In the records, find each line where "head" occurs, and copy it.

_DATA FOR THE TASK_
- - -

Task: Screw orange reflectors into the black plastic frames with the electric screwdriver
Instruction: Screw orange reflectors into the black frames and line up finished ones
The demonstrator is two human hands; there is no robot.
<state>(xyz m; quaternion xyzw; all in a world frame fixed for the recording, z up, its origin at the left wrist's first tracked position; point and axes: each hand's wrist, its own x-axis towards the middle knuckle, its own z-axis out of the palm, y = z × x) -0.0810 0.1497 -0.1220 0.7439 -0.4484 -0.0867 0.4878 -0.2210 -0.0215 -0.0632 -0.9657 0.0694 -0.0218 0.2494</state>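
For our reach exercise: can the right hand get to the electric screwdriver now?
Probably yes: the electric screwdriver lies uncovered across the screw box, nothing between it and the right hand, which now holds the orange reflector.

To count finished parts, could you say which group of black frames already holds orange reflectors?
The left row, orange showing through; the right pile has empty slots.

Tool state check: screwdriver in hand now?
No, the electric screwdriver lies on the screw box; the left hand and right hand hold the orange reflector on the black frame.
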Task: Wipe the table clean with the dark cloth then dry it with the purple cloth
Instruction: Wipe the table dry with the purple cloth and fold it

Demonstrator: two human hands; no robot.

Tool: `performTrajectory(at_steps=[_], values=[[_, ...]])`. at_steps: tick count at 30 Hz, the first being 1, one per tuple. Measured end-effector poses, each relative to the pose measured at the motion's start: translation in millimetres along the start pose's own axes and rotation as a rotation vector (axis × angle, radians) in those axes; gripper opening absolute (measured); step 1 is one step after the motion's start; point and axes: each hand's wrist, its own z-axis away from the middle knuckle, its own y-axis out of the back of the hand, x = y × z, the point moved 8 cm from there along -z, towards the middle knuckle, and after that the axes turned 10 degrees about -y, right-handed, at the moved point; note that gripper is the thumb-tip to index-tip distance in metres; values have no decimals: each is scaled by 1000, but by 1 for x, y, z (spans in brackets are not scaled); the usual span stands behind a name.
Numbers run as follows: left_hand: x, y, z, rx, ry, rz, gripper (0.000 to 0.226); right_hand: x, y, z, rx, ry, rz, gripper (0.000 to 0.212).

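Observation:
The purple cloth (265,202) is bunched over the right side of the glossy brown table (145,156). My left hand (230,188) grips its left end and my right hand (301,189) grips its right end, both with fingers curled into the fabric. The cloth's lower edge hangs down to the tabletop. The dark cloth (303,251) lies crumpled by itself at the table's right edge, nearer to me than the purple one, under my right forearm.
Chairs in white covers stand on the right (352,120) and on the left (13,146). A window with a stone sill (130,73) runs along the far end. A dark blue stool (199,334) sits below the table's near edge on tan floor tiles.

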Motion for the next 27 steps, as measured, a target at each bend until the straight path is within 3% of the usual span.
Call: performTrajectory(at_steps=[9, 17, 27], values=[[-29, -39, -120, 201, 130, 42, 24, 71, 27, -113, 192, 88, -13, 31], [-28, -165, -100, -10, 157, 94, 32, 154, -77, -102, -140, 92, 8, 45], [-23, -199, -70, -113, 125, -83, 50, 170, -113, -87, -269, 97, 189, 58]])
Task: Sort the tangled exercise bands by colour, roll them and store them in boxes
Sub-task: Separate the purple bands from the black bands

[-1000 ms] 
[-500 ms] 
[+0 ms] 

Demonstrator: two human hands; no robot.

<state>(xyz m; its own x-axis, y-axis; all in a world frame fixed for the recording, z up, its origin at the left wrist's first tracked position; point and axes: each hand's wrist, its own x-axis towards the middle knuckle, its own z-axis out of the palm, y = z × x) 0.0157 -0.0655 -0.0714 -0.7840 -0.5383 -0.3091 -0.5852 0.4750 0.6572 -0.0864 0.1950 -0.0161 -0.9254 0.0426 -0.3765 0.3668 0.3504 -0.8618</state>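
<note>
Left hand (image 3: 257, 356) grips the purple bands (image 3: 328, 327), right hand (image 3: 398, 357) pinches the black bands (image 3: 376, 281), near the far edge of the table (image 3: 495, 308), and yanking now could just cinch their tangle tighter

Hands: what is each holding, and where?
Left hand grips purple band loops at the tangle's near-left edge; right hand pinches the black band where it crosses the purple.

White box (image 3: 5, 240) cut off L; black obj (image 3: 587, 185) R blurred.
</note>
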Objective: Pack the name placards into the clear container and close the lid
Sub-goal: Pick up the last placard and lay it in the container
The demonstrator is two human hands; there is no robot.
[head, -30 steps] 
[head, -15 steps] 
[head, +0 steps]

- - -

_OUTPUT_
[head, -30 steps] 
[head, -15 steps] 
[head, +0 steps]

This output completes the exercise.